● **The problem**
List each line of the data that holds the string "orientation", please.
━━ Data ━━
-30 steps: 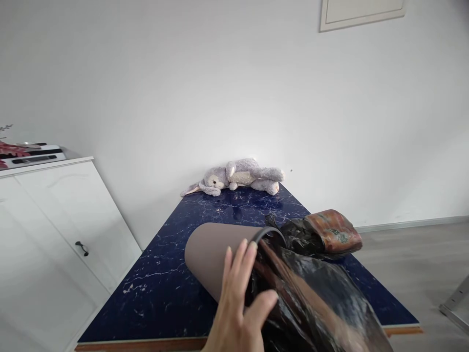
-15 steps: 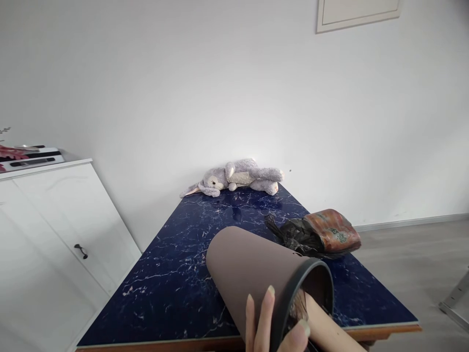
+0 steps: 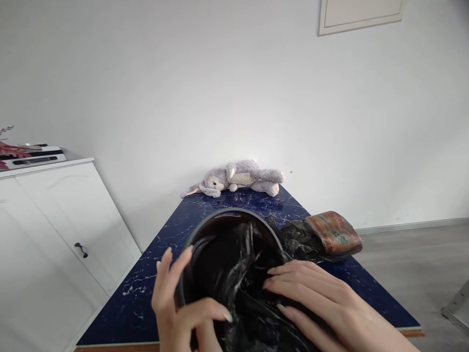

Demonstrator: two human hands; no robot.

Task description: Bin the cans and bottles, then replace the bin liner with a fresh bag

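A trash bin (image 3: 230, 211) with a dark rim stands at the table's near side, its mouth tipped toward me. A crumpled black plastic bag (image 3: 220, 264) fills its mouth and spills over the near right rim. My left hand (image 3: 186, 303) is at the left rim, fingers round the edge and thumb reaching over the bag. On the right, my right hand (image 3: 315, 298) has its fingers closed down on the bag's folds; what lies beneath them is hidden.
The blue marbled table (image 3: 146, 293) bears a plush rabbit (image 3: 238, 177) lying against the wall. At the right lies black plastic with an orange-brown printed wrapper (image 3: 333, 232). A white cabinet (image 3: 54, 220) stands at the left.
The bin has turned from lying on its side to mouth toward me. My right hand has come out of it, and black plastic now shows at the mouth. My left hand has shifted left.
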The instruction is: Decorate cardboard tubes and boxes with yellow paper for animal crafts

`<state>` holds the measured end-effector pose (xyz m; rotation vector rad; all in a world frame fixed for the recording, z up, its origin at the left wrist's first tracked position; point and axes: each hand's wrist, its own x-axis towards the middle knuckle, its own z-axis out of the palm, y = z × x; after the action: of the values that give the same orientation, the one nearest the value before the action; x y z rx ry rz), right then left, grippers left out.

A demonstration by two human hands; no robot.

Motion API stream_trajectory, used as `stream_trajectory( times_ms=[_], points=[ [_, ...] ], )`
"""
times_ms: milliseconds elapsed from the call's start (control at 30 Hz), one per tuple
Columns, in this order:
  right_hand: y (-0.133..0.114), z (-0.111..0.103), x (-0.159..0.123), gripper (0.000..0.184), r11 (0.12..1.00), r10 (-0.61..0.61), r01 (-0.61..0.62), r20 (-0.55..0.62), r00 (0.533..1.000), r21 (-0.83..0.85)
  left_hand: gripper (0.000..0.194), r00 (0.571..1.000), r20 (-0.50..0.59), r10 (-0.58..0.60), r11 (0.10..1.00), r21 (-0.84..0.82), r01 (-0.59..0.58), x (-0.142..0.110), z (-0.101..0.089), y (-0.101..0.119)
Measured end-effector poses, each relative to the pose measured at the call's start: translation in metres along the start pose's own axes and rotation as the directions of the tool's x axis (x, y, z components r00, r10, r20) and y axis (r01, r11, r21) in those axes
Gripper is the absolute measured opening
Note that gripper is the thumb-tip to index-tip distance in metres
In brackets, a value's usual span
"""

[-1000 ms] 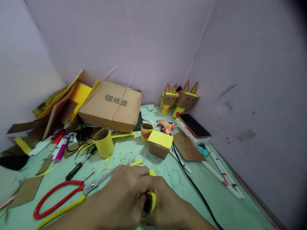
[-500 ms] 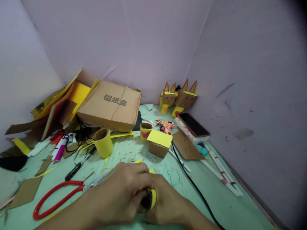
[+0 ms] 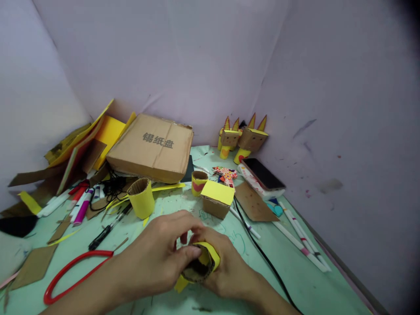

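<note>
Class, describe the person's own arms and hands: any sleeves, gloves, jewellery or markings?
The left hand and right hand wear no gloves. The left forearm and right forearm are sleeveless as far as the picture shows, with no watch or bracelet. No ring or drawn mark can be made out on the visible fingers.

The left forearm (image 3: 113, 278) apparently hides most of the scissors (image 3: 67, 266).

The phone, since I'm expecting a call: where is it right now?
In the head view, the phone lies right of centre on a white patterned packet, just beyond a flat brown cardboard piece.
</note>
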<state>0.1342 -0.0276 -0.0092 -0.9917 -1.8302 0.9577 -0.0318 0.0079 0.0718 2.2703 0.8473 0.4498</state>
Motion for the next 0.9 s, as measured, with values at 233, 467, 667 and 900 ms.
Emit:
stream_trajectory(
  times_ms=[233,467,667,900],
  points=[
    [0.010,0.005,-0.001,0.031,1.000,0.016,-0.017,-0.037,0.999,-0.024,0.013,0.987,-0.045,-0.155,0.982,0.104,0.158,-0.003,0.015,0.003],
    [-0.003,-0.030,-0.021,0.092,0.974,0.094,-0.108,-0.079,0.992,-0.198,0.018,0.978,-0.159,-0.134,0.945,0.278,0.175,0.000,0.014,-0.016],
    [-0.008,-0.089,-0.033,0.029,0.887,0.248,-0.430,-0.612,0.751,-0.167,0.021,0.970,-0.135,-0.202,0.902,0.361,0.238,0.005,0.010,-0.022],
    [0.008,-0.114,-0.044,0.024,0.854,0.197,-0.508,-0.836,0.512,-0.110,0.021,0.976,-0.160,-0.146,0.876,0.437,0.203,0.007,0.011,-0.027]
  ],
)
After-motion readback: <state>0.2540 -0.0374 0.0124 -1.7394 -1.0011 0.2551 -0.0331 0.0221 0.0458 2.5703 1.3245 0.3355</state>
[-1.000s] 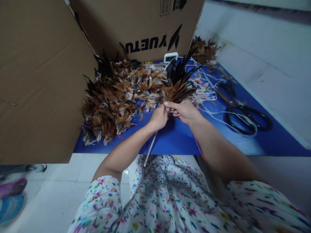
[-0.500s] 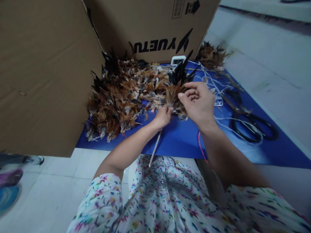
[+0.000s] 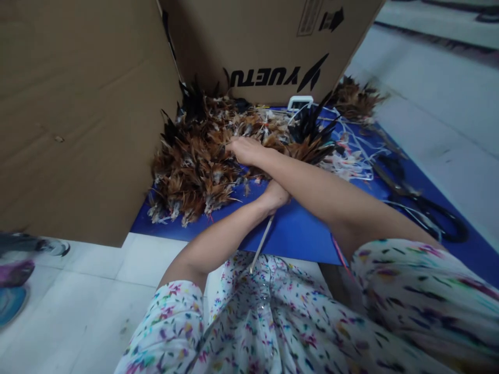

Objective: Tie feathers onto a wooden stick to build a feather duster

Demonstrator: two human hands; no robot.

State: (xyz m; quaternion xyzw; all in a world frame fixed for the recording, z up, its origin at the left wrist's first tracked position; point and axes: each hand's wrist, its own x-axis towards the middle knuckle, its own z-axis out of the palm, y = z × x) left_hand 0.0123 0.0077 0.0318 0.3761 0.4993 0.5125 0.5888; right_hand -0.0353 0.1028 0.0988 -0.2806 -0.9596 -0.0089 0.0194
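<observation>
My left hand (image 3: 276,196) is closed around a thin wooden stick (image 3: 262,244), whose lower end points toward my lap. Brown and black feathers (image 3: 312,132) fan out beyond that hand at the stick's far end, like a feather duster; my right forearm covers where they join. My right hand (image 3: 247,150) reaches across over the left wrist to the pile of brown feather bunches (image 3: 191,161). Its fingers are drawn together at the feathers, with the tips partly hidden among them.
Large cardboard boxes (image 3: 273,31) wall the blue tabletop (image 3: 307,234) at the back and left. To the right lie black-handled scissors (image 3: 424,202) and tangled white plastic strips (image 3: 354,163). A small white-framed device (image 3: 301,99) stands at the back. More feathers (image 3: 356,98) lie back right.
My right hand has left the feathers on the stick and crossed leftward to the pile. The left hand keeps its hold on the stick. The view has shifted slightly.
</observation>
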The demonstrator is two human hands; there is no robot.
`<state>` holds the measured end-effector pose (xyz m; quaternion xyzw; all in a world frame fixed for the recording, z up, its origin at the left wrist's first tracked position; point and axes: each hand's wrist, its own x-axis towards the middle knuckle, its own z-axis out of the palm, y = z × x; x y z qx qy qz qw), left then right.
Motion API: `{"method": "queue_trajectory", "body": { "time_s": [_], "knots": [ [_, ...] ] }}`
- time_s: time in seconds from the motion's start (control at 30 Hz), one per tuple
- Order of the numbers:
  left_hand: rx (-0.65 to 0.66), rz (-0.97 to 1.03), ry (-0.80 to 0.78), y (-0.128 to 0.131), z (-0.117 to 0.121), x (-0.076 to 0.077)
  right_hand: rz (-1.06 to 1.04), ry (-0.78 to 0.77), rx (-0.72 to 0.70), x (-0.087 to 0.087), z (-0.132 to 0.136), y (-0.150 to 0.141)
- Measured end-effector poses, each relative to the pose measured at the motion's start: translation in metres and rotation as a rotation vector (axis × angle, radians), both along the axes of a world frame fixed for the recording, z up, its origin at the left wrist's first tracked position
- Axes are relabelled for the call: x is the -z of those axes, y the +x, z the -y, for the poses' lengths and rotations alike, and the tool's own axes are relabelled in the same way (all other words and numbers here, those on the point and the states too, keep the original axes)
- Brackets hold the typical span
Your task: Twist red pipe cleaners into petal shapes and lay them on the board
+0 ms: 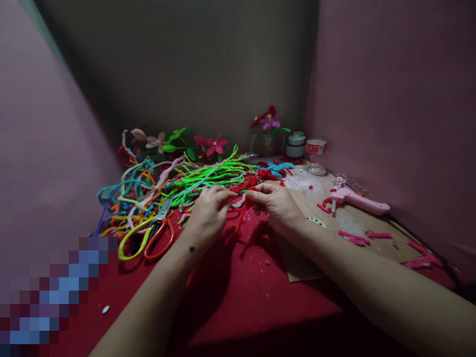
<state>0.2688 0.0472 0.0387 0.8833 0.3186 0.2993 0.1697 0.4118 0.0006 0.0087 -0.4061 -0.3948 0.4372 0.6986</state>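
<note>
My left hand is closed in a pinch just over the near edge of the pipe cleaner pile. What its fingertips hold, if anything, is too small to make out. Close beside it, my right hand pinches a red pipe cleaner piece between thumb and fingers, and red ends hang below. The fingertips of both hands point toward each other with a small gap. Bright green pipe cleaners lie in a heap behind my left hand. Scissors with yellow and red handles rest left of it.
A pink glue gun lies on a wooden board at right, among pink scraps. Pipe cleaner flowers, a grey-green jar and a red-and-white cup stand at the back. Red cloth covers the table.
</note>
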Motion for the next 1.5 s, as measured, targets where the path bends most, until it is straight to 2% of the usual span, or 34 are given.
{"method": "queue_trajectory", "body": {
  "time_s": [0.13,0.27,0.43,0.57,0.7,0.77,0.9,1.0,1.13,1.33,1.4,1.5],
  "knots": [
    [0.044,0.118,-0.327,0.006,0.009,0.001,-0.003,0.005,-0.019,0.001,0.002,-0.002],
    [-0.019,0.066,-0.388,0.009,0.012,0.005,0.010,0.028,-0.076,-0.001,0.003,-0.001],
    [0.073,0.025,-0.445,0.008,0.010,0.001,0.044,-0.053,0.016,-0.002,0.001,0.001],
    [0.114,0.051,-0.564,0.008,0.011,-0.002,-0.040,-0.058,-0.007,0.000,0.000,0.001],
    [0.071,0.070,-0.583,0.007,0.009,-0.001,0.046,-0.032,0.031,0.001,0.000,0.002],
    [0.089,0.074,-0.580,0.006,0.007,0.001,0.105,-0.018,0.065,0.001,0.000,0.002],
    [0.081,0.054,-0.489,0.006,0.007,0.002,0.060,-0.051,0.090,0.001,0.000,0.002],
    [0.063,0.055,-0.468,0.006,0.011,0.000,-0.061,-0.058,0.026,0.001,-0.001,0.000],
    [0.072,0.107,-0.577,0.006,0.011,-0.001,-0.159,-0.057,-0.086,0.001,-0.002,0.001],
    [0.116,0.164,-0.772,0.001,0.004,-0.001,-0.118,-0.005,-0.179,-0.003,-0.003,0.010],
    [0.117,0.132,-0.757,0.000,0.004,-0.003,-0.086,-0.010,-0.186,-0.004,-0.003,0.012],
    [0.111,0.076,-0.673,0.000,0.006,-0.005,0.068,-0.018,-0.162,-0.005,-0.002,0.013]
  ]
}}
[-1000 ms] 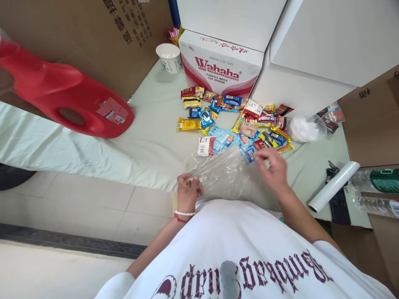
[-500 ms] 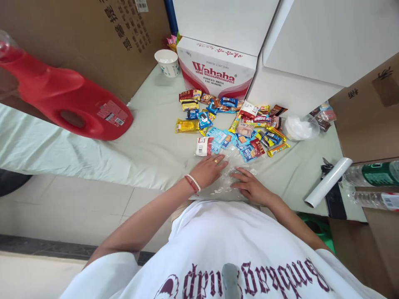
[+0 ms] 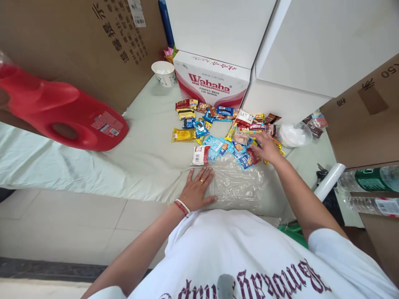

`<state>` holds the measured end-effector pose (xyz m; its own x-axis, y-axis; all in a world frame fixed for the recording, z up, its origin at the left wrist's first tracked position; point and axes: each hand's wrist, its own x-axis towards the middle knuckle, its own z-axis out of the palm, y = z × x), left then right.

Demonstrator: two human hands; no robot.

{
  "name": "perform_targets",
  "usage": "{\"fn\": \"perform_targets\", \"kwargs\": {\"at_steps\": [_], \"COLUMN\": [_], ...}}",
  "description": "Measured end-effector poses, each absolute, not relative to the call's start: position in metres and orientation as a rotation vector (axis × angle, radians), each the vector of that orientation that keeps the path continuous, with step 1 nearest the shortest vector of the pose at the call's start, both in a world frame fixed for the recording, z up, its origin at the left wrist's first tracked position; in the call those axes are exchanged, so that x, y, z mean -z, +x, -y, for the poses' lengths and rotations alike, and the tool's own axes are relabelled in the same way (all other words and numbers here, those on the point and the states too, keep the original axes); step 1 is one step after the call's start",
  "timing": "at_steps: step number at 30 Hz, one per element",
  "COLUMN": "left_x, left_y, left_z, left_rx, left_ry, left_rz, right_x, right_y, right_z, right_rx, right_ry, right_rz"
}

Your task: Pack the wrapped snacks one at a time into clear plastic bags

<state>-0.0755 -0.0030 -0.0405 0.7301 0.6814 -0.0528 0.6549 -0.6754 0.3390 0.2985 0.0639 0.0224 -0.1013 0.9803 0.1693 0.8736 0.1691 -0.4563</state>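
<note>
Flat on the left edge of a clear plastic bag (image 3: 240, 185) lies my left hand (image 3: 197, 191), fingers spread and thumb out to the side. The bag is spread at the table's front edge, its surface creased and shiny. My right hand (image 3: 266, 147) reaches over the right part of a pile of wrapped snacks, fingers stretched out and nothing visibly gripped. Beneath and beside its fingertips are a pinkish packet (image 3: 241, 138) and a dark red packet (image 3: 254, 156). Light blue packets (image 3: 215, 146) and a white-and-red packet (image 3: 200, 155) lie just beyond the bag.
A big red jug (image 3: 75, 112) stands at the left. Behind the snacks are a Wahaba-lettered carton (image 3: 212, 85) and a paper cup (image 3: 164, 74). On the right are a clear bowl (image 3: 293, 135), a white roll (image 3: 330, 182) and plastic bottles (image 3: 370, 179).
My right hand has left the plastic bag and moved forward over the snacks. My left hand has shifted slightly left and back, now spread flat. The bag lies flatter, and the view has shifted a little.
</note>
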Motion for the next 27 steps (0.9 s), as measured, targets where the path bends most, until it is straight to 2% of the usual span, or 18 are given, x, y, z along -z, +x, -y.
{"fn": "perform_targets", "kwargs": {"at_steps": [5,11,14,18,22,27], "left_x": [0.04,0.044,0.045,0.044,0.041,0.042], "left_y": [-0.077,-0.078,-0.078,-0.078,-0.08,-0.089], "left_z": [-0.006,-0.005,-0.006,-0.008,-0.009,-0.009], "left_rx": [-0.073,-0.09,-0.111,-0.126,-0.105,-0.09], "left_ry": [2.569,2.56,2.563,2.556,2.516,2.5], "left_rz": [-1.022,-1.044,-1.04,-1.029,-1.069,-1.172], "right_x": [-0.003,-0.034,-0.044,-0.019,0.018,0.024], "right_y": [0.277,0.275,0.25,0.201,0.186,0.202], "right_z": [-0.134,-0.085,-0.029,0.03,0.051,0.053], "right_rx": [-0.321,-0.04,-0.17,-0.408,-0.477,-0.54], "right_ry": [-1.981,-1.71,-1.491,-1.291,-1.339,-1.325], "right_rz": [2.135,2.048,2.084,2.249,2.286,2.273]}}
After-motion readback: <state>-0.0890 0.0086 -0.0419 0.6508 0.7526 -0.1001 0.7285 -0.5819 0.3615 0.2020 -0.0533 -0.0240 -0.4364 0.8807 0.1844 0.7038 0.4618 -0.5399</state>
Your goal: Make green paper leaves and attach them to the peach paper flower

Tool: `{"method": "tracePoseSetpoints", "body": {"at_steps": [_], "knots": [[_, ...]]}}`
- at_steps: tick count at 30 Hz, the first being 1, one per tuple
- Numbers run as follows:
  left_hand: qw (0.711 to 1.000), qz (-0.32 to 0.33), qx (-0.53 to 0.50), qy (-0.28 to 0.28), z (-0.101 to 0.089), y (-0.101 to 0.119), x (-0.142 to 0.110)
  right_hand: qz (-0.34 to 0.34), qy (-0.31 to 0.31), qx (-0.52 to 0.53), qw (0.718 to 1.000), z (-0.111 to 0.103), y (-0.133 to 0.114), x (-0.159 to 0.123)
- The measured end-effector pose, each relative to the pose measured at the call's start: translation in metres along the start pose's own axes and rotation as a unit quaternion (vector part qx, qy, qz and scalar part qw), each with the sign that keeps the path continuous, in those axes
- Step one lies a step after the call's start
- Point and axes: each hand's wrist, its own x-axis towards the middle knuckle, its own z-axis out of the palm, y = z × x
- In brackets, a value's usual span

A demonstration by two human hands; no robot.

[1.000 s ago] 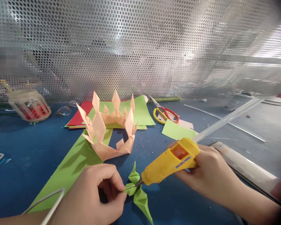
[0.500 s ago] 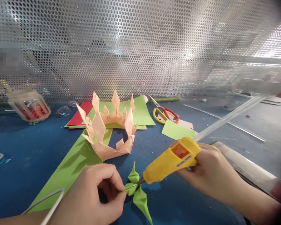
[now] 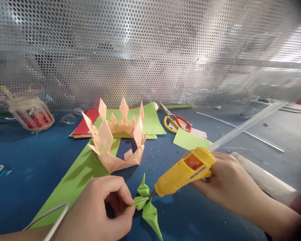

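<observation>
My left hand point(image 3: 102, 204) pinches the left tip of a folded green paper piece point(image 3: 150, 212) with thumb and forefinger, low in the middle of the view. The piece has several pointed leaf-like ends. In my right hand point(image 3: 228, 180) is a yellow hot glue gun point(image 3: 183, 174), its dark nozzle tilted down at the centre of the green paper. A long clear glue stick point(image 3: 248, 125) sticks out of its back. Just beyond my left hand a peach folded paper crown point(image 3: 120, 164) stands upright, its points facing up.
Green point(image 3: 67, 187) and red point(image 3: 84, 124) paper sheets lie under and behind the crown. Red-and-yellow scissors point(image 3: 177, 122) rest on paper scraps. A jar point(image 3: 32, 113) with red bits stands left, near glasses point(image 3: 69, 118). Another glue stick point(image 3: 263, 140) lies right. A perforated metal screen point(image 3: 150, 53) closes the back.
The glue gun's nozzle has shifted slightly to the right over the green paper. My left hand keeps its pinch in nearly the same place.
</observation>
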Motion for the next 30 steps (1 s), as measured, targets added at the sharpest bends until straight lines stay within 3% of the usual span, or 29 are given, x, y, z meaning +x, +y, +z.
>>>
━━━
● **Solved problem**
`<state>` holds the measured end-effector pose (xyz m; rotation vector rad; all in a world frame fixed for the recording, z up, its origin at the left wrist's first tracked position; point and axes: each hand's wrist, its own x-axis towards the middle knuckle, its own z-axis out of the palm, y = z × x; after the action: of the values that give the same orientation, the one nearest the value before the action; x y z rx ry rz), right then left, grippers left out.
  "description": "Measured end-effector poses, each absolute, not relative to the call's start: position in metres and orientation as a rotation vector (axis × angle, radians), each the vector of that orientation that keeps the path continuous, with step 1 nearest the shortest vector of the pose at the call's start, both in a world frame fixed for the recording, z up, its origin at the left wrist's first tracked position; in the call those axes are exchanged, so that x, y, z mean -z, +x, -y, for the poses' lengths and rotations alike, and the tool's own axes are relabelled in the same way (all other words and numbers here, those on the point and the states too, keep the original axes); step 1 is one step after the call's start",

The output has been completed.